CHICAGO - Financial advisors need to change the dialogue they are having with clients in order to overcome the dramatic decline in public’s trust in banks since the financial crisis, Merrill Lynch Wealth Management Head John Thiel said Thursday.
“We got drunk with the performance of the bull market, 12% a year every year in equities from 1982 to 2000,” Thiel told the audience of wealth management professionals at the SIFMA Private Client conference on Thursday. “But the world changed and our dialogue, our approach, didn’t. It needs to. We need to talk about what our clients goals, concerns and priorities are and map absolute performance to that objective.”
Thiel’s challenge to the industry comes as the public’s trust in banks has fallen 16% from 2008 to 2012, he said. That comes as a study from Gallup shows the public has lost confidence in every institution but one - the U.S. military.
For the financial services industry, there is an upside: the experience of having climbed back from past downturns, Thiel said, including the Depression, early ‘70s, late ‘80s and early 2000’s. “We have been here before. We can fix this. We can repair our reputation,” Thiel said.
And for financial advisors and those providing financial advice, there is another positive: people are increasingly looking to people they trust for advice instead of institutions, according to Thiel.
“That’s called a referral. And what are we really good at, what are our advisors really good at? They’re good at building long-term trusting relationships,” Thiel said. “How are we going to get our reputation back where it belongs? We are going to leverage this reality and leverage our teams and what we do best.”
Changing the dialogue that both advisors and wealth management executives have with clients can come through several steps, according to Thiel. The first priority should be taking out all of the jargon industry professionals use in their conversations with clients, and instead just use plain language.
“We feel compelled to take our clients through the kitchen, through the grocery store, build the house and then tell them what we can do for them,” Thiel said. “And they only wanted to hear, ‘Can I retire? Do I have enough money? Can my child go to Harvard?’”
Next, advisors need to emphasize benchmarks versus goals. Conversations with clients should not emphasize the performance of the S&P 500, but instead should measure how close they are coming to their personal goals, including preserving their lifestyle, giving back through philanthropy and passing their wealth on to their children.
Thiel also called for advisors to embrace clients’ emotions rather than avoiding them. “Put it in context, see how it changes with volatility and other things that happen in the world, but let’s not ignore it,” Thiel said.

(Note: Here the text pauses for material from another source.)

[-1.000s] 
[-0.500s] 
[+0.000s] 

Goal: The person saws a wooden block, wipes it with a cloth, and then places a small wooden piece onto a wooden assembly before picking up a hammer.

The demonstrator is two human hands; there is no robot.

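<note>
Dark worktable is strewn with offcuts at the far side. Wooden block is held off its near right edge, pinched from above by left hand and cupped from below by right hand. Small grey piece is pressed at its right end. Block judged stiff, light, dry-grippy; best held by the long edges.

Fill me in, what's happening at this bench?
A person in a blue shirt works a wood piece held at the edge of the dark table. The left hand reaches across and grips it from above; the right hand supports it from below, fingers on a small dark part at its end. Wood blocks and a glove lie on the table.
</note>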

And finally, advisors also need to keep clients’ entire situation in mind, in a step Thiel called asset allocation versus resource allocation. That means acknowledging everything that clients may be going through and anticipating their needs.
“It could be illness, it could be a family event. It could have nothing to do with the markets,” Thiel said. “We have to look at our clients and all of the resources they have.”
Adhering to those priorities has been sometimes difficult for the financial services industry, Thiel acknowledged, where professionals are often eager to show clients how much they know. But changing the way the industry communicates will be the key to regaining trust, he said.
“We’re talking about, in some cases, literally changing the way we’re wired, to actually stop and listen and don’t tell,” Thiel said. “But other industries have done it, and we can do it too.”